• Activity
Make a verbatim copy of all the records. Skip every image.

• Source data
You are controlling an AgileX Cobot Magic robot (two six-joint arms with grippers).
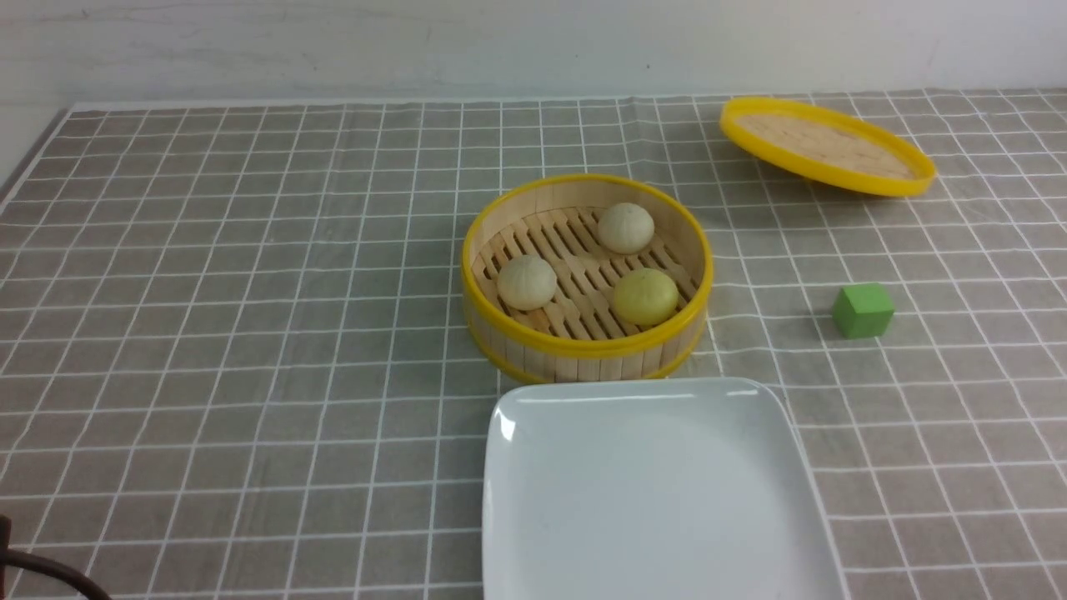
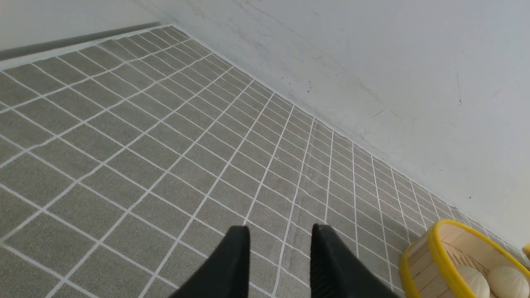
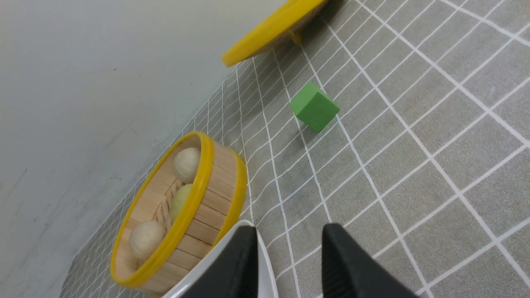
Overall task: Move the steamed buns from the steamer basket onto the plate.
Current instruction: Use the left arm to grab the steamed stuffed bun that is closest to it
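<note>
Steamed buns [image 1: 626, 227] are waiting in the steamer basket [image 1: 583, 360], both grippers hanging empty.
All three are sitting apart on its slatted floor, just beyond the white square plate [image 1: 650, 500]. The left gripper [image 2: 280, 231] and the right gripper [image 3: 290, 231] are standing partly open, holding nothing. The buns are looking light, soft and ready to roll, so a gentle pinch across the middle is seeming best.
</note>
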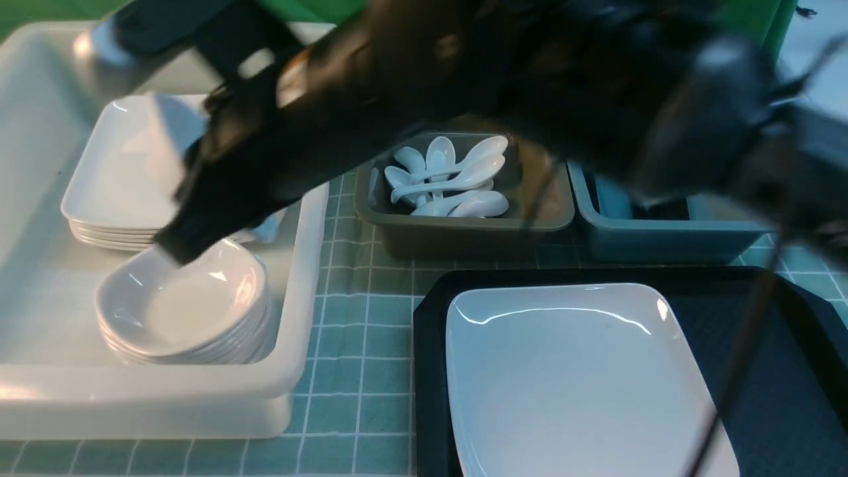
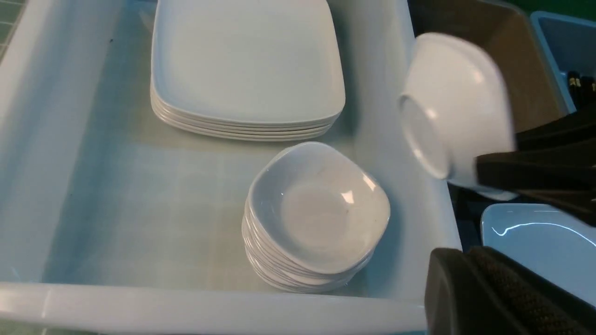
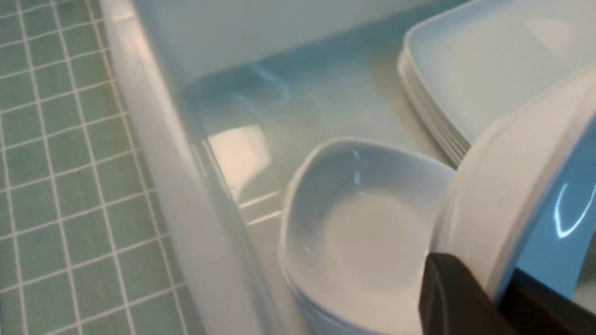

• Answer for this exercise
You are controlling an AgileX Cobot Magic robot (two six-joint arms with grippers).
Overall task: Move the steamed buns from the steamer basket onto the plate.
Current instruction: Use the left arm to grab the steamed stuffed bun that is closest to it
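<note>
Steamed buns [image 1: 626, 227] are waiting in the steamer basket [image 1: 583, 360], both grippers hanging empty.
All three are sitting apart on its slatted floor, just beyond the white square plate [image 1: 650, 500]. The left gripper [image 2: 280, 231] and the right gripper [image 3: 290, 231] are standing partly open, holding nothing. The buns are looking light, soft and ready to roll, so a gentle pinch across the middle is seeming best.
</note>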

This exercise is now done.